WHAT IS REQUIRED:
The answer must be an exact transcription of the lines below from the first through the one containing "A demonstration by", with the pictures left out; please add nothing else.

DATASET SECTION:

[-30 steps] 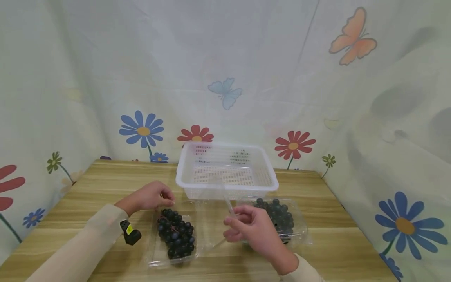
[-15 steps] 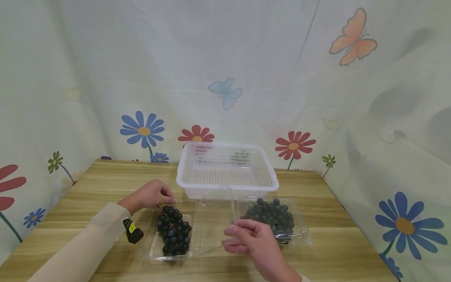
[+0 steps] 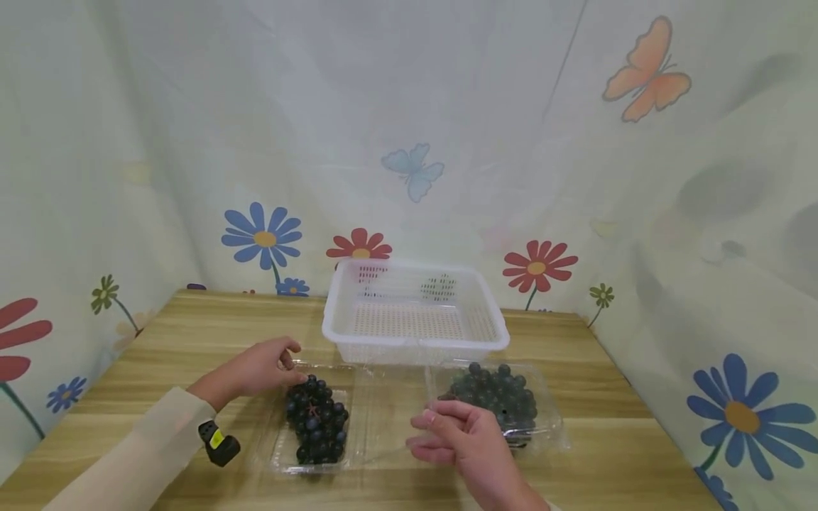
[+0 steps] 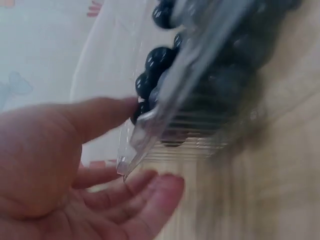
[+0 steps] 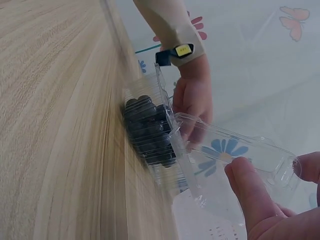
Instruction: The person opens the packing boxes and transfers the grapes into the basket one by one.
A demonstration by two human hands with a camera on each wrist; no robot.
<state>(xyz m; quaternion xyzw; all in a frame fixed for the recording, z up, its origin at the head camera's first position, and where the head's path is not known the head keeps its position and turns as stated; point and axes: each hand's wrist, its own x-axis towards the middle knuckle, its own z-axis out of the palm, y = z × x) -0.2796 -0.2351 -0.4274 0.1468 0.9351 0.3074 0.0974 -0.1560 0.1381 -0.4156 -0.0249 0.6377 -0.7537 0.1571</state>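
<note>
A clear plastic box [image 3: 279, 454] with a bunch of dark grapes [image 3: 319, 422] lies on the wooden table. My left hand [image 3: 258, 369] is at its far left corner. In the left wrist view the thumb [image 4: 107, 115] touches the grapes, and the other fingers stay apart outside the rim. My right hand [image 3: 469, 443] pinches the edge of the box's raised clear lid [image 5: 220, 170], which stands tilted on its hinge side. The lid is hard to make out in the head view.
Right of the lid stands a second clear box [image 3: 552, 419] of dark grapes with its cover down. Behind both boxes is a white perforated basket [image 3: 332, 330]. A flower-printed cloth [image 3: 358, 106] hangs at the table's back and sides.
My left hand has shifted and its fingers have spread at the corner of the box. The right hand and lid came lower, then stayed nearly still. The grapes shifted slightly with the box.
</note>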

OUTPUT OF THE TASK:
[-30 steps] 
[-15 steps] 
[+0 steps] 
[+0 steps] 
[+0 steps] 
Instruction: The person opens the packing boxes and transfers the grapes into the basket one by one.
A demonstration by two human hands with a camera on each wrist; no robot.

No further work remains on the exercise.